08 Feb 2012
Casey Watson’s Crying for Help has reached no 17 in the paperback non-fiction list on the basis of two days of sales.
06 Feb 2012
Sean McMeekin’s prize-winning new book has gathered a cluster of good reviews including:
Casting a contrarian eye on the first major conflict of the twentieth century, Sean McMeekin finds the roots of WWI inside Russia, whose leaders deliberately sought—for their own ends—to expand a brawl that the Germans wanted to keep local. The author tracks the fallout of these antique plots right down to the present geopolitical landscape. Barnes & Noble Review
An entirely new take on the origins of World War I comes as a surprise.

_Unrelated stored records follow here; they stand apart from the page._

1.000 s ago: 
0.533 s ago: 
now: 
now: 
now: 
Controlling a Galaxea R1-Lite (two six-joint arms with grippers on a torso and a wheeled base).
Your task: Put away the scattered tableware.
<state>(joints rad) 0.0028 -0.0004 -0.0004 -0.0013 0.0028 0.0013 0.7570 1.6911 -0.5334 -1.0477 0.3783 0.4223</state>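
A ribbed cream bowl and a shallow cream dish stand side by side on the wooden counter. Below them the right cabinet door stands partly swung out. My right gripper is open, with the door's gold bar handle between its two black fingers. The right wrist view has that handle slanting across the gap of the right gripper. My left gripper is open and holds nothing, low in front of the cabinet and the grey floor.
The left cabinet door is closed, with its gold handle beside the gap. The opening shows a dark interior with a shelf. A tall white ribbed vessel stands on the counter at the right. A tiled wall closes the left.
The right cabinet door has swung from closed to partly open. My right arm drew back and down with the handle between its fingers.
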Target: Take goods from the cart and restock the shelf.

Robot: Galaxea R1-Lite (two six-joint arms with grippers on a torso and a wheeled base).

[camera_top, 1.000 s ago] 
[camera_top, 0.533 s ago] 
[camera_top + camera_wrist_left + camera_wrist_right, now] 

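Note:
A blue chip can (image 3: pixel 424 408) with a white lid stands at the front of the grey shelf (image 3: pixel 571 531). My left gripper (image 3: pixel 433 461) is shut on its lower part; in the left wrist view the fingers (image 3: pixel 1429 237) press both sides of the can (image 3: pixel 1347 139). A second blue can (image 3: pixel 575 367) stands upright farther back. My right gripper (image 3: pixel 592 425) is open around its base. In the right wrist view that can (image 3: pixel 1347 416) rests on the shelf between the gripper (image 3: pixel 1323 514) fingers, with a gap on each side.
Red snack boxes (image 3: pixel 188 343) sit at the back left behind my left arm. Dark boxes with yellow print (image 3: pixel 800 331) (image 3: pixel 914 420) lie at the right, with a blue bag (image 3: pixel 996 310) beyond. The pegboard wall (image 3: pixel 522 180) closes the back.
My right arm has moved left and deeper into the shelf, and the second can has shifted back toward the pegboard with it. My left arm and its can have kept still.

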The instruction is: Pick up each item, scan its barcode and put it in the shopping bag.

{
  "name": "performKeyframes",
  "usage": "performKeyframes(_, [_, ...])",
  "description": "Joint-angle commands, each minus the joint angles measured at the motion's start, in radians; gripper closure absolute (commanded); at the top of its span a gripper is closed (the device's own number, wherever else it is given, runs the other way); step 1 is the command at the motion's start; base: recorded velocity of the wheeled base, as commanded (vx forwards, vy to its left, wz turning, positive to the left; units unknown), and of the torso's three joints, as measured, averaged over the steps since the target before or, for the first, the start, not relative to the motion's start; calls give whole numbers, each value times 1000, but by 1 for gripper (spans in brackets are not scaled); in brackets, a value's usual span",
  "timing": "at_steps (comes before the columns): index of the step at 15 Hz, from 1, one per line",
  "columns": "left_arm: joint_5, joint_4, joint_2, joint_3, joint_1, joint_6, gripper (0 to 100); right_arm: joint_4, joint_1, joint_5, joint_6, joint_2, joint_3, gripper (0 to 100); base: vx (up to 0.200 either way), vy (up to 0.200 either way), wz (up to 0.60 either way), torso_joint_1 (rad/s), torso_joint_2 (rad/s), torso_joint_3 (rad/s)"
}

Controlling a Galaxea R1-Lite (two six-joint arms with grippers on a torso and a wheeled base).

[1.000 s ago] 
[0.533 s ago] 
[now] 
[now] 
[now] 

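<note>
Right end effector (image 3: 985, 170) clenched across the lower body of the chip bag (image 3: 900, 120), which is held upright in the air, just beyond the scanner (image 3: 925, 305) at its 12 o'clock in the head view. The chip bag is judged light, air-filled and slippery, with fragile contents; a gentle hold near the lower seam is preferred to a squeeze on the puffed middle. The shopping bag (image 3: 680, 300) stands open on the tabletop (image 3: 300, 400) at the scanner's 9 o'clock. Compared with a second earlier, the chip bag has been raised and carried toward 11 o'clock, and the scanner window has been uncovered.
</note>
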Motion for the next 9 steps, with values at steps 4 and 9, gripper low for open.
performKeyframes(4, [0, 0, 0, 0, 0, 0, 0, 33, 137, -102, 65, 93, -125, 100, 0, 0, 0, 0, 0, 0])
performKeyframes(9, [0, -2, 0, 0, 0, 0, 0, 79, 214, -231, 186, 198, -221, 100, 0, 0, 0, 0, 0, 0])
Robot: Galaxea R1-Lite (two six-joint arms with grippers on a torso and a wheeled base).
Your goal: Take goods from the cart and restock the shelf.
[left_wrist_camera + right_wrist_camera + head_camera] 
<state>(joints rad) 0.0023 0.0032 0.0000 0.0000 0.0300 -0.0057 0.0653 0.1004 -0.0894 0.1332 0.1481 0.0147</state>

If war guilt is to be assigned, this book argues, it should go not only (or even primarily) to Germany—the long-accepted culprit—but also to Russia… Bold reading between the lines of history Robert Legvold, Foreign Affairs
Going against a century of received wisdom, Bilkent University professorMcMeekin offers a dramatic new interpretation of WWI… Rifling the archives, analyzing battle plans, and sifting through the machinations of high diplomacy, McMeekin reveals the grand ambitions of czarist Russia, which wanted control of the Black Sea straits to guarantee all-weather access to foreign markets. Maneuvering France and England into a war against Germany presented the best chance to acquire this longed-for prize. No empire had more to gain from the coming conflict, and none pushed harder to ensure its arrival. Once unleashed, however, the conflagration leapt out of control, and imperial Russia herself ranked among its countless victims. Publishers Weekly
As Sean McMeekin argues in this bold and brilliant revisionist study, Russia was as much to blame as Germany for the outbreak of the war. Using a wide range of archival sources, including long-neglected tsarist documents, he argues that the Russians had ambitions of their own (the dismantling of the Austro-Hungarian and Ottoman empires, no less) and that they were ready for a war once they had secured a favorable alliance with the British and the French. Orlando Figes, The Sunday Times
A bold reinterpretation of the Russian Empire’s entry into the First World War.McMeekin argues that Russia believed a European war to be in its interest, that it sought to humiliate Vienna, and that it hoped to conquer Constantinople and the Ottoman Straits. Mustafa Aksakal, author of The Ottoman Road to War in 1914
This book should forever change the ways we have understood the role of Russia in the First World War. Michael S. Neiberg, author of Dance of the Furies: Europe and the Outbreak of World War I
The Russian Origins of the First World War is a polemic in the best sense. Written in a lively and engaging style, it should provoke a much-needed debate on Russia’s role in the Great War. Michael Reynolds, author of Shattering Empires: The Clash and Collapse of the Ottoman and Russian Empires, 1908–1918
03 Feb 2012
World rights in Coralie Colmez and Leila Schnep’s Maths on Trial , ten criminal cases in each of which, at a crucial point, a mathematical mistake played a significant role., have been bought by Basic.
03 Feb 2012
US rights in Peter Daughtrey’s exciting book which pinpoints the location of the lost city of Atlantis has been sold to Pegasus who publish next spring.
31 Jan 2012
Harper Collins have bought another fostering memoir from best selling author Cathy Glass. Another Forgotten Child will be published in August.
28 Jan 2012
Jasper Griegson’s new website complainer.co.uk went live this week. The site provides useful tips, advice and sample letters for anyone with a gripe. Jasper hopes to use his online presence as a platform for raising his profile alongside social networking and his forthcoming television appearances. This in turn should assist him to launch his next book which will be ready by the Spring.
28 Jan 2012
The History Press have bought UK rights in two trivia history titles:
David Haviland’s The Not-So-Nude Ride of Lady Godiva which explores the entire history of human civilisation, from the Trojan Wars all the way up to the first Iraq War.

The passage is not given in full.